ACTIVITY —
Output the listing word for word, minus images.

--- RECORDED INFORMATION ---

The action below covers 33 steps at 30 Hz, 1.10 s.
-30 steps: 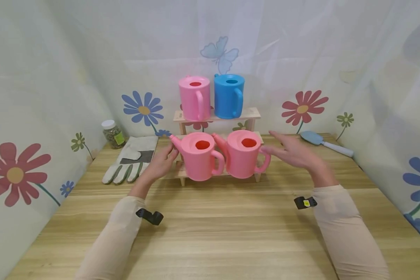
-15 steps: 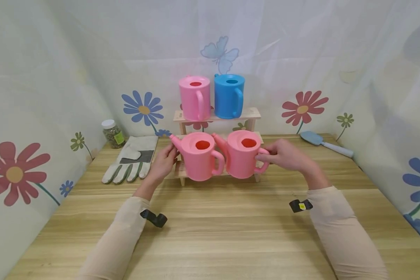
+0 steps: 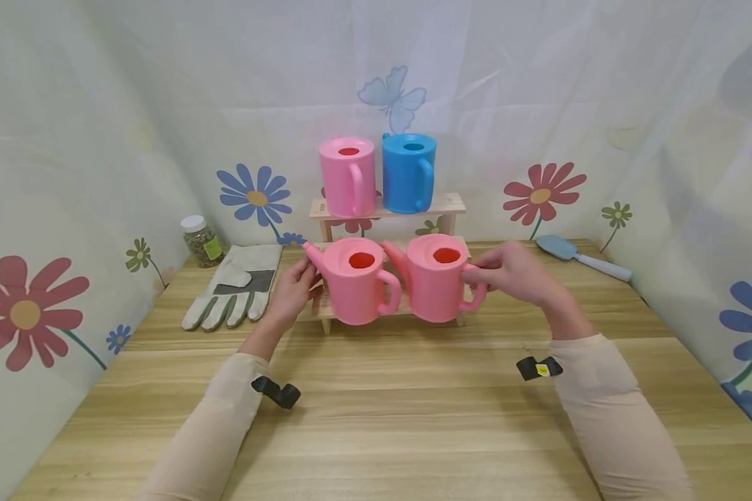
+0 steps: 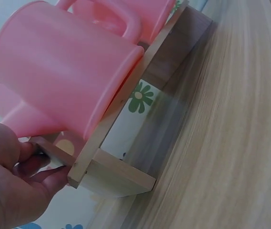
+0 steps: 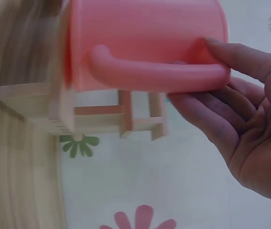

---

RESULT BELOW —
The action below covers 33 steps at 30 Hz, 1.10 s.
-30 steps: 
-15 steps: 
+0 steps: 
+0 steps: 
+0 steps: 

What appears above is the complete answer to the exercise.